Finding consecutive consonants in a word - python

I need code that will show me the consecutive consonants in a word. For example, for "concertation" I need to obtain ["c","nc","rt","t","n"].
Here is my code:
def SuiteConsonnes(mot):
consonnes=[]
for x in mot:
if x in "bcdfghjklmnprstvyz":
consonnes += x + ''
return consonnes
I manage to find the consonants, but I don't see how to find them consecutively. Can anybody tell me what I need to do?

You can use regular expressions, implemented in the re module
Better solution
>>> re.findall(r'[bcdfghjklmnpqrstvwxyz]+', "concertation", re.IGNORECASE)
['c', 'nc', 'rt', 't', 'n']
[bcdfghjklmnprstvyz]+ matches any sequence of one or more characters from the character class
re.IGNORECASE enables a case in sensitive match on the characters. That is
>>> re.findall(r'[bcdfghjklmnpqrstvwxyz]+', "CONCERTATION", re.IGNORECASE)
['C', 'NC', 'RT', 'T', 'N']
Another Solution
>>> import re
>>> re.findall(r'[^aeiou]+', "concertation",)
['c', 'nc', 'rt', 't', 'n']
[^aeiou] Negated character class. Matches anything character other than the one in this character class. That is in short Matches consonents in the string
+ quantifer + matches one or more occurence of the pattern in the string
Note This will also find the non alphabetic, adjacent characters in the solution. As the character class is anything other than vowels
Example
>>> re.findall(r'[^aeiou]+', "123concertation",)
['123c', 'nc', 'rt', 't', 'n']
If you are sure that the input always contain alphabets, this solution is ok
re.findall(pattern, string, flags=0)
Return all non-overlapping matches of pattern in string, as a list of strings.
The string is scanned left-to-right, and matches are returned in the order found.
If you are curious about how the result is obtained for
re.findall(r'[bcdfghjklmnpqrstvwxyz]+', "concertation")
concertation
|
c
concertation
|
# o is not present in the character class. Matching ends here. Adds match, 'c' to ouput list
concertation
|
n
concertation
|
c
concertation
|
# Match ends again.
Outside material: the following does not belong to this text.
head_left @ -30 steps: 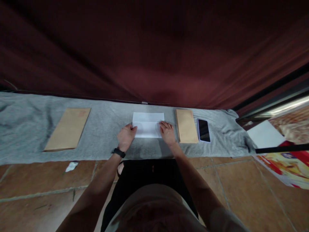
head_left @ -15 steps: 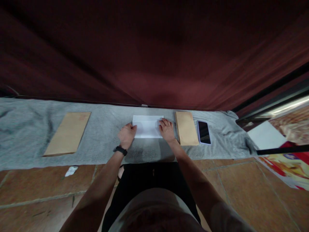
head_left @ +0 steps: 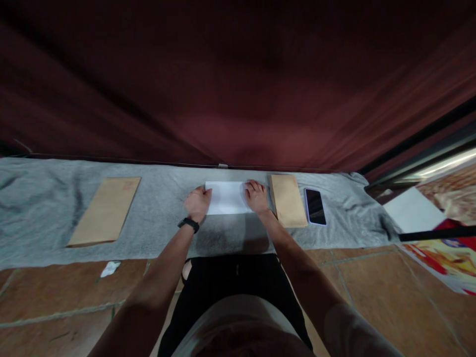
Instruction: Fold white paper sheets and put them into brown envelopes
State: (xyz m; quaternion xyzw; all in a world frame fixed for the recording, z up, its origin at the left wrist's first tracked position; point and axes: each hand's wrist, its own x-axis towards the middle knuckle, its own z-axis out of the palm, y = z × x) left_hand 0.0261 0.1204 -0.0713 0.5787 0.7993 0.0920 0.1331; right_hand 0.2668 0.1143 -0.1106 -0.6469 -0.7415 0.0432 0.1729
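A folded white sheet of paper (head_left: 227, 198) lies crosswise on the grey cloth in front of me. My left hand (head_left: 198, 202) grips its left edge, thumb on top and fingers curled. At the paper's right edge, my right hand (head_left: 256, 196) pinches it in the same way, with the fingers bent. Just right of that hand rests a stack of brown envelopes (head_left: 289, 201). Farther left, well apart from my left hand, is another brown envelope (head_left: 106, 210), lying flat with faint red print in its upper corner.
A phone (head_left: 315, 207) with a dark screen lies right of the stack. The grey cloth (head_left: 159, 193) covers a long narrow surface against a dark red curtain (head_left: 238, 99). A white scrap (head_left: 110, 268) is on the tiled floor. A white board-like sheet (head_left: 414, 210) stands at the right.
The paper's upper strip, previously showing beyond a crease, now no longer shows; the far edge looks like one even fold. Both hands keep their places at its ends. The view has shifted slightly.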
Adds match 'nc' to list
# And so on

You could do this with regular expressions and the re module's split function:
>>> import re
>>> re.split(r"[aeiou]+", "concertation", flags=re.I)
['c', 'nc', 'rt', 't', 'n']
This method splits the string whenever one or more consecutive vowels are matched.
To explain the regular expression "[aeiou]+": here the vowels have been collected into a class [aeiou] while the + indicates that one or more occurrence of any character in this class can be matched. Hence the string "concertation" is split at o, e, a and io.
The re.I flag means that the case of the letters will be ignored, effectively making the character class equal to [aAeEiIoOuU].
Edit: One thing to keep in mind is that this method implicitly assumes that the word contains only vowels and consonants. Numbers and punctuation will be treated as non-vowels/consonants. To match only consecutive consonants, instead use re.findall with the consonants listed in the character class (as noted in other answers).
One useful shortcut to typing out all the consonants is to use the third-party regex module instead of re.
This module supports set operations, so the character class containing the consonants can be neatly written as the entire alphabet minus the vowels:
[[a-z]--[aeiou]] # equal to [bcdefghjklmnpqrstvwxyz]
Where [a-z] is the entire alphabet, -- is set difference and [aeiou] are the vowels.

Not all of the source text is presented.